Утешает то, что он «строит» и «сажает», хлопочет о благоустройстве Делис и других своих домов. Пока эти глаголы — «строить, сажать, выращивать» — не имеют еще того глубокого и расширенного смысла, который приобретут потом и выразятся в «Кандиде» знаменитым призывом: «Но надо возделывать свой сад». В Делис это для него еще больше развлечение и отдых от огорчений, избежать их не удается и в райском уголке. Вскоре после переезда в первое свое имение он советует знакомой даме заняться разведением сада: «Это очень развлекает, а развлекаться нужно. Пруды, цветы, кусты доставляют нам много радостей. Про людей это не всегда можно сказать». Чтобы утешиться от горестей, доставляемых людьми, новоявленный помещик входит во все мелочи. В одном из писем 1756 года прислуге Делис он приказывает собирать с каштановых деревьев майских жуков и кормить ими кур. Заботится сам, чтобы всегда в порядке содержались кухня и погреб, чтобы в конюшнях было много лошадей, в сараях много экипажей… Все это необходимо для приема многочисленных гостей. II он сам, и мадам Дени радушны, хлебосольны, а популярность Вольтера такова, что этот уединенный уголок быстро приобретает всеевропейскую известность. Так было и так будет везде, где бы он ни поселился, и никогда не мешает ему работать.
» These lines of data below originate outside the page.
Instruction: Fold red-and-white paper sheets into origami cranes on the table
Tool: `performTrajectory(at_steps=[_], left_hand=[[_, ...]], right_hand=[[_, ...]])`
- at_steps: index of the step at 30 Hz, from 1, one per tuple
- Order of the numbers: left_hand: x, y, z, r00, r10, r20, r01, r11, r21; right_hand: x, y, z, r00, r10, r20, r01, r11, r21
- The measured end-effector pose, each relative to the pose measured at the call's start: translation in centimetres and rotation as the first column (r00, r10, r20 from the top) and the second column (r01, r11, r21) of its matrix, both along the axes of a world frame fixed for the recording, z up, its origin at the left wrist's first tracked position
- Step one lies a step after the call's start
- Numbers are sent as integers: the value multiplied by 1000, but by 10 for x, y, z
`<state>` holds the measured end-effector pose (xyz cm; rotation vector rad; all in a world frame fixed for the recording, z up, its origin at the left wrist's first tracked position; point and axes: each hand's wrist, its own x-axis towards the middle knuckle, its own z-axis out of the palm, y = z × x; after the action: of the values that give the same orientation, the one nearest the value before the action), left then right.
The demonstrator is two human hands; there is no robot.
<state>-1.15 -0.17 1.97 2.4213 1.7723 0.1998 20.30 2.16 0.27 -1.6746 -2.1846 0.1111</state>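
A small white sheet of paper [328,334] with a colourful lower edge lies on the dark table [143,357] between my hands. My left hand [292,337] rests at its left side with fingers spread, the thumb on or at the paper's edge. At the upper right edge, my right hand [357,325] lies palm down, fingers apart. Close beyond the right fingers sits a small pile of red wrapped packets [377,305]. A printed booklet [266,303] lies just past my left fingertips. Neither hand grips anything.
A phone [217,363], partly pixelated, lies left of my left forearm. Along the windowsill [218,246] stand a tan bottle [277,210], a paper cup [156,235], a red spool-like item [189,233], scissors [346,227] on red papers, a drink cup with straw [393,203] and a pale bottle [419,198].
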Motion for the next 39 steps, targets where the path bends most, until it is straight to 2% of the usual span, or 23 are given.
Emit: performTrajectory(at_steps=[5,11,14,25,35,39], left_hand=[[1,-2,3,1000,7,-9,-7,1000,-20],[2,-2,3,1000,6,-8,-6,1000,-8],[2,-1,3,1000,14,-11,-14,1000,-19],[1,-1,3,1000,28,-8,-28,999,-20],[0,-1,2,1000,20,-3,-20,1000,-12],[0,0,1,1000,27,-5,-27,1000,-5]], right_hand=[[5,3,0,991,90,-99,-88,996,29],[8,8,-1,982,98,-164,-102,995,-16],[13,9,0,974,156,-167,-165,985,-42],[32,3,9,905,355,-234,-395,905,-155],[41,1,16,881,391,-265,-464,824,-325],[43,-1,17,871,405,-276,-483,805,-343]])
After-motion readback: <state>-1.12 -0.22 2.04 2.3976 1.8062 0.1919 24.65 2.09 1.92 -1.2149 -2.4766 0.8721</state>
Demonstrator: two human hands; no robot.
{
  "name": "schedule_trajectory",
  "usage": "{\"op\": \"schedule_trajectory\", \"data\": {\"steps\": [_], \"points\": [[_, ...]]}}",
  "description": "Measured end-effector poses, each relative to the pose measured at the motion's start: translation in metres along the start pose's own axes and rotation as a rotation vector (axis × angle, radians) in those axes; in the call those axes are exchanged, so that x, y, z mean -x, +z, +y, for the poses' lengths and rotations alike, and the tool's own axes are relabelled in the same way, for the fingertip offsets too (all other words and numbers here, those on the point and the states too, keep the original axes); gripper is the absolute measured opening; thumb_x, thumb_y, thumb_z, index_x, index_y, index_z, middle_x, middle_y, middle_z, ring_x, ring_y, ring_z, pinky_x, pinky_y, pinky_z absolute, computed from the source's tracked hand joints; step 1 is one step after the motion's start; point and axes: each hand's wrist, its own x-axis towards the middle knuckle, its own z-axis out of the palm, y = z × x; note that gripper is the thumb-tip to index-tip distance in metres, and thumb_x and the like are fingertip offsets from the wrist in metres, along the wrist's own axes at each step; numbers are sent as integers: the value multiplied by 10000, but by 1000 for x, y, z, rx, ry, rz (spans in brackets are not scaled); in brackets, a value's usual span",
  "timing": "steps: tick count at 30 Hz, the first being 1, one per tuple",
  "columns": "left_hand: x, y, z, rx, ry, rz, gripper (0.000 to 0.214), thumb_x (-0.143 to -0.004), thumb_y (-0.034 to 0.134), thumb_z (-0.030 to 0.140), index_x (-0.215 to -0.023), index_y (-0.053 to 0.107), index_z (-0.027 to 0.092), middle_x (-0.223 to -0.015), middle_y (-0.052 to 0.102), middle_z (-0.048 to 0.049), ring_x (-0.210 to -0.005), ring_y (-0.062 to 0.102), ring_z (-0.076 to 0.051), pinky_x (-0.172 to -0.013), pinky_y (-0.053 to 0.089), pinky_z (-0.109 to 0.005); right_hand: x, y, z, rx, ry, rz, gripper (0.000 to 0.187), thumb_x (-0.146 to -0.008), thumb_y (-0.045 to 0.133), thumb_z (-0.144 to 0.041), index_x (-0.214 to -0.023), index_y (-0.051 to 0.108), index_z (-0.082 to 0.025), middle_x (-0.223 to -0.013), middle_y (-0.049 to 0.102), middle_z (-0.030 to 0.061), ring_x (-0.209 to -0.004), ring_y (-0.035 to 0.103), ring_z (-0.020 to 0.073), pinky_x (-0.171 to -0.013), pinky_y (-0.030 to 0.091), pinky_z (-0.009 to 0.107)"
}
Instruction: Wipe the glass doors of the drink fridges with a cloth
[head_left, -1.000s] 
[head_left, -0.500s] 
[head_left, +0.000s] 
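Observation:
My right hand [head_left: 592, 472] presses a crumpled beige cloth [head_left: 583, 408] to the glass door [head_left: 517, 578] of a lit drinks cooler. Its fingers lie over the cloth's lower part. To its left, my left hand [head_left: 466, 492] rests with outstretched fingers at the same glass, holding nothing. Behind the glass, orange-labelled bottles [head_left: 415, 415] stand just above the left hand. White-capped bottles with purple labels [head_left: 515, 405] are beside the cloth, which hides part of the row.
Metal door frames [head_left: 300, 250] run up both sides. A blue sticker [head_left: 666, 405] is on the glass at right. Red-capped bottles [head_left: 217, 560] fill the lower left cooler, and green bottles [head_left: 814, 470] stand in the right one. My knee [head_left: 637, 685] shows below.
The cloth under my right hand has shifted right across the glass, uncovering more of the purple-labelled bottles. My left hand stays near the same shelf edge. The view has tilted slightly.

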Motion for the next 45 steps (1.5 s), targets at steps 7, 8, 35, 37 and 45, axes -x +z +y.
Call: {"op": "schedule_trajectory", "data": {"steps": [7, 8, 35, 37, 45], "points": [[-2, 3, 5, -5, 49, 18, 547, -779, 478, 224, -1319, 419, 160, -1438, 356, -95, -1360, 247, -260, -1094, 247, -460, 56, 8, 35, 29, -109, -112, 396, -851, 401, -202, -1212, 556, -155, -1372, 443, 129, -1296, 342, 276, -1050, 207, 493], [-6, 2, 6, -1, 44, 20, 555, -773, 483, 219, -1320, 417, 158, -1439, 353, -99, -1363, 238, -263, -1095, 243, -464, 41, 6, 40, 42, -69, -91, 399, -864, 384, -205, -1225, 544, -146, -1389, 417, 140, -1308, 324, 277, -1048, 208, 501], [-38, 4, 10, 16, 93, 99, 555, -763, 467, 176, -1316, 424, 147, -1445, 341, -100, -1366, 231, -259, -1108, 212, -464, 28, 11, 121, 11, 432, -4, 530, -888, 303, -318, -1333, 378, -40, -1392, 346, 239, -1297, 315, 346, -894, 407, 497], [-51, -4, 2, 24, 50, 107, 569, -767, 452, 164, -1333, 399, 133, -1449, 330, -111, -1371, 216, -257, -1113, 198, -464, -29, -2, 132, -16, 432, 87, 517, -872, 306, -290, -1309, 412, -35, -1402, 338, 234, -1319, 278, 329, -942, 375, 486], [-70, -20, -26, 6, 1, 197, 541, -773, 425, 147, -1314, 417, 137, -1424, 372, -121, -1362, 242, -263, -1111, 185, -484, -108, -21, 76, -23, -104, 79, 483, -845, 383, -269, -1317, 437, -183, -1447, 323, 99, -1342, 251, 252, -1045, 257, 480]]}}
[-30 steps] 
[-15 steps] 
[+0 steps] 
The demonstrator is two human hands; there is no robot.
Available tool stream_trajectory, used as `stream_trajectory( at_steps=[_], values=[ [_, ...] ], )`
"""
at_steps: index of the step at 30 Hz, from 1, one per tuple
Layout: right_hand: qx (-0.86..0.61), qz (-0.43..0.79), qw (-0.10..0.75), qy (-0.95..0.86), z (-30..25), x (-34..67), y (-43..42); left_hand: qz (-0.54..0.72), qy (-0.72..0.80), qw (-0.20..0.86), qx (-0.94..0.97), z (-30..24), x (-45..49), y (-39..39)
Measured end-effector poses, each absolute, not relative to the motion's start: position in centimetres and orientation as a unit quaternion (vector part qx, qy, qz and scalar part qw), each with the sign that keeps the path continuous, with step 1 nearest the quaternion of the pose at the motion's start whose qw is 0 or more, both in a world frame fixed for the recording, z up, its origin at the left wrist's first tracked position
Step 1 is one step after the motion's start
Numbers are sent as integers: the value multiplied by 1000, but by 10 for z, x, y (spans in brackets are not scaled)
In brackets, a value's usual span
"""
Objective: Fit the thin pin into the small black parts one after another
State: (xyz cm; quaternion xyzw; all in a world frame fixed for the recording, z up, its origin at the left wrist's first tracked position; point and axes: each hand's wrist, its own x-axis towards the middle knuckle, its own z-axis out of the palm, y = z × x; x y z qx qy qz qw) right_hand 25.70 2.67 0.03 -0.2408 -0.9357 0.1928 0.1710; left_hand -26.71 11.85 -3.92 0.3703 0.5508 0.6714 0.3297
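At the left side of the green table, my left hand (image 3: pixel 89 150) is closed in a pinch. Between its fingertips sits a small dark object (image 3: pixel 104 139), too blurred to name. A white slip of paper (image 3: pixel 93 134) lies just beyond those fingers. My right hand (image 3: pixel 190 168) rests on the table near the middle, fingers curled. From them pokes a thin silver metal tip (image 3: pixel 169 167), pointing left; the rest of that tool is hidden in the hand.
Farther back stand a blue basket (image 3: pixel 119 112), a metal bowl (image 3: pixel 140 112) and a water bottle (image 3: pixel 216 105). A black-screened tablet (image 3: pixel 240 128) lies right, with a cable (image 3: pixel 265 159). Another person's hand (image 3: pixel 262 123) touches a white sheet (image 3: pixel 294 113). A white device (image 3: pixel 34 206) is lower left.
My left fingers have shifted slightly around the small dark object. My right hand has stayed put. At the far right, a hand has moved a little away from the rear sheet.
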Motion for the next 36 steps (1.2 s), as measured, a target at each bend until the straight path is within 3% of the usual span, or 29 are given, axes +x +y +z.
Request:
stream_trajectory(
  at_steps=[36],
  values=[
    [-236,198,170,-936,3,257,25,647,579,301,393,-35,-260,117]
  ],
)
Но не одни преследования его домашних спектаклей и театра вообще женевскими ханжами быстро нарушают покой Вольтера на Женевском озере. Снова им овладевают страхи, когда из Парижа доходят вести, что списки «Орлеанской девственницы», да еще в искаженном виде, продолжают распространяться. Это грозит обвинением автора в богохульстве. А что еще может случиться, если рукопись, чего столько людей хочет, напечатают?! Необходимо сделать все, чтобы не допустить ее издания.

И тут новая ужасная весть: лозаннский книгопродавец Грассе собрался выпустить ее в Швейцарии, и снова с искажениями. Конечно, Вольтер немедленно ему написал, просил, требовал, чтобы тот отказался от своего замысла. Ответа не было. Тогда Коллини настоял, чтобы Грассе явился для личных переговоров в Делис. Этот мерзавец привез с собой всего одну страницу искаженной рукописи, на ней только шестнадцать стихотворных строчек, и потребовал от автора выкупа в 50 луидоров. Трудно представить себе, что сделалось с Вольтером! Лицо его покраснело, он весь затрясся от негодования, вырвал из рук Грассе проклятую страницу и велел выгнать его из замка.

Титульный лист «Орлеанской девственницы».

Тут же Вольтер, решив поставить все на карту, возбудил судебное дело против издателя, который задумал выпустить пасквиль или пародию на его рукопись. К сожалению, мы не располагаем достаточными подробностями, как при том, что он не признавал себя автором крамольной поэмы, был мотивирован иск. Но так или иначе Грассе был арестован, допрошен и, едва ему удалось освободиться, на следующий день покинул Швейцарию, чья земля оказалась для негодяя слишком горячей.